I then ran the prompt three times. Here is the output from this prompt

1. In this regard, the incorporation of additional mission constraints necessitates that urgent consideration be applied to the greater flight-worthiness concept.


2. In this regard, the incorporation of additional mission constraints necessitates that urgent consideration be applied to the greater flight-worthiness concept.

3. In this regard, the incorporation of additional mission constraints necessitates that urgent consideration be applied to the greater flight-worthiness concept.


Unfortunately, the results don’t appear to be very random. One of the things that does control randomness in how output is constructed is the temperature parameter. I’ve been running with a temperature of 0 where 0.3 is recommended. Lets rerun with temperature set to 0.3.

In this regard, the incorporation of additional mission constraints necessitates that urgent consideration be applied to the greater flight-worthiness concept.

I didn’t expect this to produce anything different as it’s very likely that ChatGPT simply doesn’t know how to generate random numbers.

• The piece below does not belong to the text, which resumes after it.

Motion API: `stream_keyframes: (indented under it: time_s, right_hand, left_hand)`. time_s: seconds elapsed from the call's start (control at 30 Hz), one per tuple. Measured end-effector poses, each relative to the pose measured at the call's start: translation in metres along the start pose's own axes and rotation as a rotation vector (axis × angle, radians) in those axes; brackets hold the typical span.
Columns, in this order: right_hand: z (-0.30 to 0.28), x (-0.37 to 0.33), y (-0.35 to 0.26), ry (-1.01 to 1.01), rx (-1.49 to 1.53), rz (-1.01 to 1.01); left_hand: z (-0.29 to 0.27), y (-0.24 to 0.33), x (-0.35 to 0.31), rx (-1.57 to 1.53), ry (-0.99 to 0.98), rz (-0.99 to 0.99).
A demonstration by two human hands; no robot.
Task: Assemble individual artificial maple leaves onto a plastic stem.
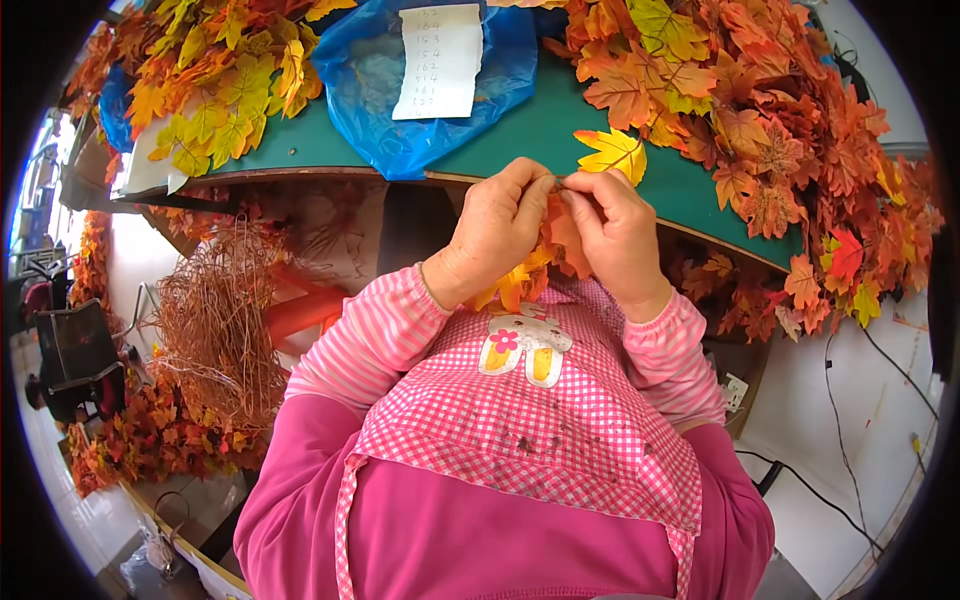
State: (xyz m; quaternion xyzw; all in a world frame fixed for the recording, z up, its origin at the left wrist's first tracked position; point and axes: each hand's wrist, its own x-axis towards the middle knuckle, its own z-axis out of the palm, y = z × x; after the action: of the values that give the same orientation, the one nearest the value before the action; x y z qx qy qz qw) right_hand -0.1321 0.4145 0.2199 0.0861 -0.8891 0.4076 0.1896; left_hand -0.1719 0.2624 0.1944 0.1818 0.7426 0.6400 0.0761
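Note:
My left hand and my right hand meet in front of my chest, at the near edge of the green table. Thumbs and index fingers are pinched together fingertip to fingertip. A small dark bit, apparently a stem, shows between them. Below the pinch hang orange artificial maple leaves, with yellow-orange leaves lower down against my apron. My palms hide part of these leaves. Just beyond my right hand, a single yellow maple leaf lies on the table.
A blue plastic bag with a handwritten paper slip lies on the green table. Leaf heaps stand at left and right. Below left are a tangle of brown wire-like stems and a red stool-like object. Black cables trail at right.

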Motion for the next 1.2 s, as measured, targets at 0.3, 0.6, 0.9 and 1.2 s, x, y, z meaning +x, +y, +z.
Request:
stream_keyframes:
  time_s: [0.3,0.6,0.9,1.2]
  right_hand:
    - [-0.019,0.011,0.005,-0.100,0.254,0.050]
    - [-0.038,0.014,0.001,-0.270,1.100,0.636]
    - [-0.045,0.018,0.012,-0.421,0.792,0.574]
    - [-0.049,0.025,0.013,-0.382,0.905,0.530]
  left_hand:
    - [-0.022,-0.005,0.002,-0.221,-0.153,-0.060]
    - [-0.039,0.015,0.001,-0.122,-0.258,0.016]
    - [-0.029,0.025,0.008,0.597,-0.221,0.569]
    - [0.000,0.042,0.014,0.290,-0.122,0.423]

I believe there is now a Wolfram math pack that could solve this. Let’s set the temperature to the max value of 1.0 to see what that produces.

Based on integral subsystem considerations, any associated supporting element must utilize and be functionally interwoven with the greater flight-worthiness concept.

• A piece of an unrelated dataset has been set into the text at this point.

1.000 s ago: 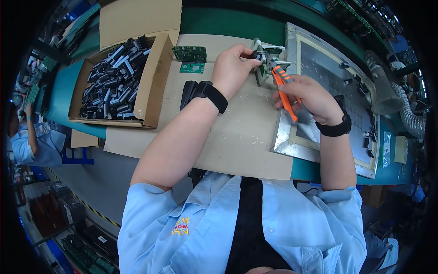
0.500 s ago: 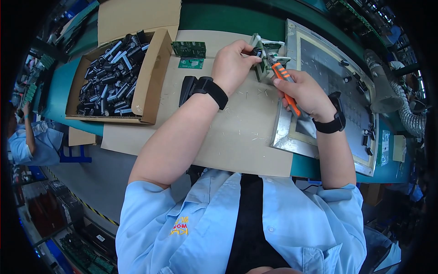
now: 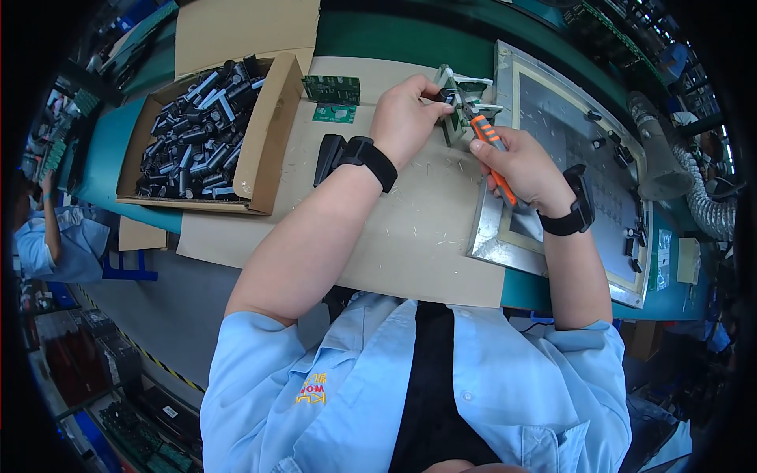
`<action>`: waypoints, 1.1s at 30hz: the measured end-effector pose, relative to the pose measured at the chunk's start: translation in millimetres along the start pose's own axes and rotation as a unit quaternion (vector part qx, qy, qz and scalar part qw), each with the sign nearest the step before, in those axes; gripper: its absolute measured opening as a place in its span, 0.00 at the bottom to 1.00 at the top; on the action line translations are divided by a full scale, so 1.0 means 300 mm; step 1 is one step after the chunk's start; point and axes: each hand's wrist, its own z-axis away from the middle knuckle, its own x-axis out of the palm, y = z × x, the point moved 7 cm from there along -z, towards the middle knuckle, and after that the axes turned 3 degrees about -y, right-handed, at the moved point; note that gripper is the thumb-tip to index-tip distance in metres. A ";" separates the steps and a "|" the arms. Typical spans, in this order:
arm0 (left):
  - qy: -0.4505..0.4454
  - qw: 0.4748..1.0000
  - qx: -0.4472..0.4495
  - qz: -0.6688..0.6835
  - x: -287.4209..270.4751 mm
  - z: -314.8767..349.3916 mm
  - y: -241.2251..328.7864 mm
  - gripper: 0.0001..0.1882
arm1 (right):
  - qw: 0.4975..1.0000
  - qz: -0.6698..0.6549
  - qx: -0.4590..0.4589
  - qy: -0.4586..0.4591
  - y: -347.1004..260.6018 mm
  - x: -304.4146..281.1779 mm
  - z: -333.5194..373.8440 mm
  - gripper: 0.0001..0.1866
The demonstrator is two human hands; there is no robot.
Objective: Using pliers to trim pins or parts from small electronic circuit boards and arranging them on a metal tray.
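At a green-topped bench, I have the left hand [image 3: 402,118] pinching a dark cylindrical part [image 3: 448,95] against the near side of an upright circuit board [image 3: 450,130], while the right hand [image 3: 522,164] grips orange-and-grey hand cutters [image 3: 489,135], their nose at the board's right side. The board stands at the far edge of the brown sheet [image 3: 371,264], just left of a metal-framed panel [image 3: 493,246]; whether the cutters' jaws are parted or closed is too small for me to tell. The step looks to me like close work on thin wire ends, judging by the pale slivers [image 3: 416,232] strewn over the sheet. Done well, it calls for a steady left pinch, so that the part sits square and the board does not rock, and a light wrist on the right, tips placed beside the board without levering on it. I would squeeze only with the wire clearly between the blades, the left fingertips clear of them, and the cut end angled down. Farther left, an open carton [image 3: 272,134] holds a heap of similar dark cylinders [image 3: 197,134].
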 end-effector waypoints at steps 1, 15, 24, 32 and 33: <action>-0.004 1.000 0.000 -0.002 0.000 0.000 0.002 0.11 | 1.000 -0.014 0.001 -0.012 0.004 0.001 -0.002 0.14; 0.044 0.991 0.007 0.126 -0.087 -0.008 -0.016 0.13 | 0.950 -0.289 0.003 -0.121 0.069 -0.008 -0.033 0.18; 0.292 0.745 0.125 0.587 -0.490 0.011 -0.027 0.15 | 0.945 -0.294 -0.017 -0.140 0.043 -0.007 -0.011 0.18; 0.255 0.813 0.059 0.521 -0.434 0.019 -0.026 0.15 | 0.948 -0.286 -0.027 -0.140 0.020 0.003 0.008 0.18; 0.212 0.860 0.036 0.462 -0.384 0.002 -0.019 0.16 | 0.949 -0.288 -0.026 -0.127 0.024 -0.005 0.010 0.18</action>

Similarly, the product configuration baseline must utilize and be functionally interwoven with the fully integrated test program and the greater flight-worthiness concept.

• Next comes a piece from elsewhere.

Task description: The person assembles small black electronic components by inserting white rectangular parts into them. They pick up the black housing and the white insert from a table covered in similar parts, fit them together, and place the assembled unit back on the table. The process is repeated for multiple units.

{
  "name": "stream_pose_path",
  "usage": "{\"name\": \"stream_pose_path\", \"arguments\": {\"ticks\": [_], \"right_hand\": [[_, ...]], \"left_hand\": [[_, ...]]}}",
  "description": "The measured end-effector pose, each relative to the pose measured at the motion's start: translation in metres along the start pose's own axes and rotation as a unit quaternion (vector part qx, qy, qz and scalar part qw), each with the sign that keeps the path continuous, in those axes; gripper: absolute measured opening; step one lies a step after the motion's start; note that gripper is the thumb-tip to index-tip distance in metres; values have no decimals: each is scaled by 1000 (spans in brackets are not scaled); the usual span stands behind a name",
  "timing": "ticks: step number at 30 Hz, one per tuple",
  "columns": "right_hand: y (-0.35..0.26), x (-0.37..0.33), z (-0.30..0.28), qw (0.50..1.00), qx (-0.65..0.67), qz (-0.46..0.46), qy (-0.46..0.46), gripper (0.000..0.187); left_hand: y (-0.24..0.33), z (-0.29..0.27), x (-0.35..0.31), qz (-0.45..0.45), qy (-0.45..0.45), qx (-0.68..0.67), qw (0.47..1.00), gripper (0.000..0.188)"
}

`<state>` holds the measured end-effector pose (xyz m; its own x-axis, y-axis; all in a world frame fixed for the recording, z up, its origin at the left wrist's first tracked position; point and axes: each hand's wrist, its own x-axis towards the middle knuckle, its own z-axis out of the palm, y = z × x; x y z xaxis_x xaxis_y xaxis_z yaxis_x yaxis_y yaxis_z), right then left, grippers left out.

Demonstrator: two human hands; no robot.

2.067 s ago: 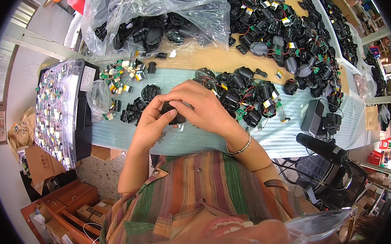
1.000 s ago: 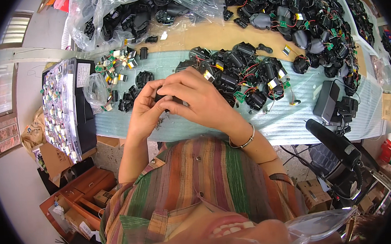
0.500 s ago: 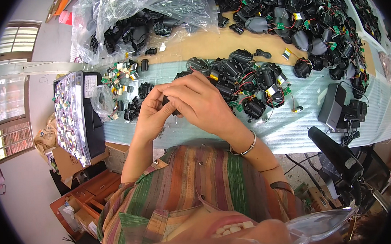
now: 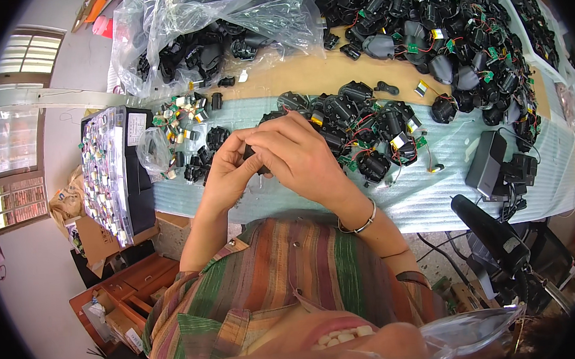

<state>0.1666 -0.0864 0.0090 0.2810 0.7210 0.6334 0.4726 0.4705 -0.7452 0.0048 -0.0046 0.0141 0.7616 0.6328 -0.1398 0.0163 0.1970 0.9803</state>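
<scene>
Both hands meet over the near part of the table, fingers curled together around a small black plastic part (image 4: pixel 251 156). My left hand (image 4: pixel 225 172) grips it from the left side. From above and the right, my right hand (image 4: pixel 297 151) closes on the same part with thumb and fingers. Most of the part is hidden by the fingers, so its exact kind cannot be made out. Just beyond and right of my hands lies a cluster of black round housings (image 4: pixel 341 112) with red wires, small green circuit boards and silver battery cells. More black parts (image 4: pixel 199 160) rest left of my left hand.
A clear plastic bag (image 4: pixel 222 14) with black parts lies at the far left. A large heap of wired black housings (image 4: pixel 437 35) fills the far right. A compartment box (image 4: pixel 110 172) stands left beside small batteries (image 4: pixel 180 117). A grey device (image 4: pixel 486 164) sits right.
My hands stay closed together on the black part, with only a slight shift of the fingers. The whole view has moved a little.
</scene>
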Motion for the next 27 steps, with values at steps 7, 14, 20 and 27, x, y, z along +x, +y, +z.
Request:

This is starting to look at wee bit better but it still ends with the exact same ending phrase. This is exactly opposite to what I was expecting.

Conclusion


It appears as though the search to uncover the patterns in language that would allow for machines to communicate using natural languages started much farther back in history than I would have initially imagined. My guess is that Simp tables were created by someone or a group of people who decided to have fun with the research. I recall that a small group of us decided to take a poke at the methodology wars that were in full flight in the 90s. We came up with the “perfect” methodology which we called “Defect Driven Design/Development” (D^3, pronounced D-cubed). Try finding a link to that today! But, more to the point. The language modeling work that researchers were engaged in prior to the advent of AI was not only exceptionally sophisticated, it looks like it was essential to the work that we are engaged in today. And on that note, I’ll let ChatGPT have the final word here. If you can judge the veracity please let me know how well it stands up.

Large language models, which are computer programs capable of generating human-like language, have a rich history dating back to the 1940s. Early work in natural language processing (NLP) focused on rule-based systems, which relied on manually created grammars and dictionaries to analyze and generate language. However, with the advent of machine learning and the availability of large datasets, researchers began exploring statistical approaches to NLP. In the 1980s and 1990s, researchers developed probabilistic models such as Hidden Markov Models and n-gram models, which could predict the likelihood of a given sequence of words. In recent years, the development of deep learning techniques and the availability of massive amounts of data have led to the creation of large language models such as GPT-3, which can generate highly coherent and sophisticated language. These models are now being used in a wide range of applications, from language translation to chatbots and virtual assistants.